Network hardware quickly evolved from just ensuring traffic would get from A to B: manufacturers added the capabilities to segment traffic, make quality of service guarantees, and ensure that they had control of who/what hardware was on the network with access control lists. Originally just focussing on the network tenants, it didn’t take long for the hardware companies to start to move their technologies into the actual traffic itself. Routers would inspect the destination for traffic and forward it to other locations if needed, Firewalls would inspect incoming traffic based on destination and port and would compare this to sets of rules that would either permit or deny the incoming traffic. Then finally the technologies progressed from the traffic behavior to the application behavior, which involves looking at (and understanding) the application traffic (also known as Layer 7) and making decisions based upon incoming application requests. The most common of these were web application hardware that understands the “request” of incoming web traffic (such as GET /users or POST /login) and performs traffic decisions such as block or forward to another server through a set of rules.

The Problem With Software

There are many reasons why packet processing was originally moved to dedicated networking devices, however, the main and hopefully obvious one is that local (on your server/machine/laptop) packet processing performance would be woeful compared to silicon created solely for that purpose. The speeds of networking interconnects improved at a rapid pace (10mbit -> 100mbit -> 1Gbit -> 10Gbit -> 100 Gbit etc..), and each speed increase would suddenly come with it a large bump up in the amount of data/packets that a CPU would have to process locally. These speeds are usually referred to as “wire-speed” (due to the speed of traffic on the physical wires), most hardware vendors would aim to ensure that their devices would be capable of processing traffic at “wire-speed” to ensure that the processing work would not incur any bottleneck on the network.

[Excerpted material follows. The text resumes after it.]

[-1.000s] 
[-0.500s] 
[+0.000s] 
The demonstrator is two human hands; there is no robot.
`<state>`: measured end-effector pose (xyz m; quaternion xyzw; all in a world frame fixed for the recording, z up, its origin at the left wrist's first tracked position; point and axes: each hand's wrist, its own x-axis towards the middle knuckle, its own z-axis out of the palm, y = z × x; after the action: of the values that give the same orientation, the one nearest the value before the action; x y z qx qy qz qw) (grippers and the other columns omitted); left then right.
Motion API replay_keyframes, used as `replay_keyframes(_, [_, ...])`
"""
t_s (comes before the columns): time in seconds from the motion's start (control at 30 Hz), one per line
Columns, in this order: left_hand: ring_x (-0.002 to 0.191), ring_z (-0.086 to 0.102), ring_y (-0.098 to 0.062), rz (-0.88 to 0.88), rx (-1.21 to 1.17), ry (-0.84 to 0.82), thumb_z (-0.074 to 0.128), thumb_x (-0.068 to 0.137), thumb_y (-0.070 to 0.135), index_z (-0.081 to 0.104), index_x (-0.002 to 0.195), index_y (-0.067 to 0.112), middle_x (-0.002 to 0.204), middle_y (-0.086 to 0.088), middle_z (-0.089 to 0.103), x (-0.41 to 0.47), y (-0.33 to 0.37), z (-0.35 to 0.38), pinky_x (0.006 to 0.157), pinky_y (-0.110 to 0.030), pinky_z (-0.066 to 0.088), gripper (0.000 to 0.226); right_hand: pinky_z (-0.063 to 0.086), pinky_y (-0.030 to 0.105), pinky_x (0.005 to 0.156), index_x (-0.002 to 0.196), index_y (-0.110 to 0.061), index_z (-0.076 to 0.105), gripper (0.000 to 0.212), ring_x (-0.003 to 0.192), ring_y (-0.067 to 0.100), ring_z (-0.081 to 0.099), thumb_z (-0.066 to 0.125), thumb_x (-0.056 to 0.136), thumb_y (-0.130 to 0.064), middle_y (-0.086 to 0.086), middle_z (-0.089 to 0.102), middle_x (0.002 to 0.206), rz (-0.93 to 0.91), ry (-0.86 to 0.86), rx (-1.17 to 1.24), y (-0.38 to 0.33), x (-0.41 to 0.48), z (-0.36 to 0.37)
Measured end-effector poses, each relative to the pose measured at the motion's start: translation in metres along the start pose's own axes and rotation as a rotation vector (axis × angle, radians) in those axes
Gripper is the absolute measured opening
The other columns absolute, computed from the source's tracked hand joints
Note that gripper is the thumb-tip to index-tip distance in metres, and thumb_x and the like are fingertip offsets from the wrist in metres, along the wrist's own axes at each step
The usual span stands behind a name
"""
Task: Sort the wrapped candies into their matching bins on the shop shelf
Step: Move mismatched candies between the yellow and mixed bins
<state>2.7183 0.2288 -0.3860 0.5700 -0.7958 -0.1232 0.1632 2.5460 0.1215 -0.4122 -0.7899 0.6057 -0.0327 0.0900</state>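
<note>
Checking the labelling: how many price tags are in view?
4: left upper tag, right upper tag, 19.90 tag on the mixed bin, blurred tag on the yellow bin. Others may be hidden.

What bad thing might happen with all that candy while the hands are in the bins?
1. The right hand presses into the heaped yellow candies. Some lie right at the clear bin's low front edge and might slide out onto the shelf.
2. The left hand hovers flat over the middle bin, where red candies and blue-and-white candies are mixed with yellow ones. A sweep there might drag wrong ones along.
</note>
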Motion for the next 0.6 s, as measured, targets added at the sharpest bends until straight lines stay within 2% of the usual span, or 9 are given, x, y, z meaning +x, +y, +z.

People trying to use commercial hardware/software to replicate the behavior of dedicated silicon would often be met with disappointment. The Journal of Universal Computer Science has a paper detailing experiments of replicating high traffic rates from 2010. The journal goes on to state that on a 1 Gigabit connection, an expectation of 700 Kpps (thousand packets per second) is the expected rate. However, in testing traffic forwarding on commercial hardware the resulting rates were around 350 Kpps and 75 Kpps for both Linux and Windows respectively. Also when reaching these rates the CPU availability for running applications was in the single digits, effectively meaning that we can process the packets but the applications that are receiving the data may well be unresponsive. It’s worth noting that the above experiment was also purely UDP forwarding of packets, in the event we would want to inspect the application data itself and make decisions based upon that one would incur even larger performance penalties.

Software Catches Up

In the years since that paper was written, there has been a huge evolution in commercial hardware. CPUs have grown horizontally instead of vertically (single CPU core speed growth has all but stopped, and the focus of chip manufacturers has been multiple packaged cores).

2015: Intel Core i7-6700 3.4Ghz (4 cores, 4 threads)
2017: Intel Core i7-8700 3.2Ghz (6 cores, 12 threads)
2019: Intel Core i7-9700 3.0Ghz (8 cores, 8 threads)
2021: Intel Core i7-11700 2.5Ghz (8 cores, 16 threads)
2023: Intel Core i7-13700 2.1Ghz (16 cores, 24 threads)

*data taken from eatyourbytes.com (and subsequent years)

It would be a huge disservice to point out that the efficiency of single-core processing also hasn’t hugely increased, however the above is to illustrate that the architecture is changing. The network cards themselves sit on much faster connections to the CPU itself such as PCI-Express, and often come with offloading engines for certain repetitive tasks reducing the load on the CPU (such as a TCP offloading engine).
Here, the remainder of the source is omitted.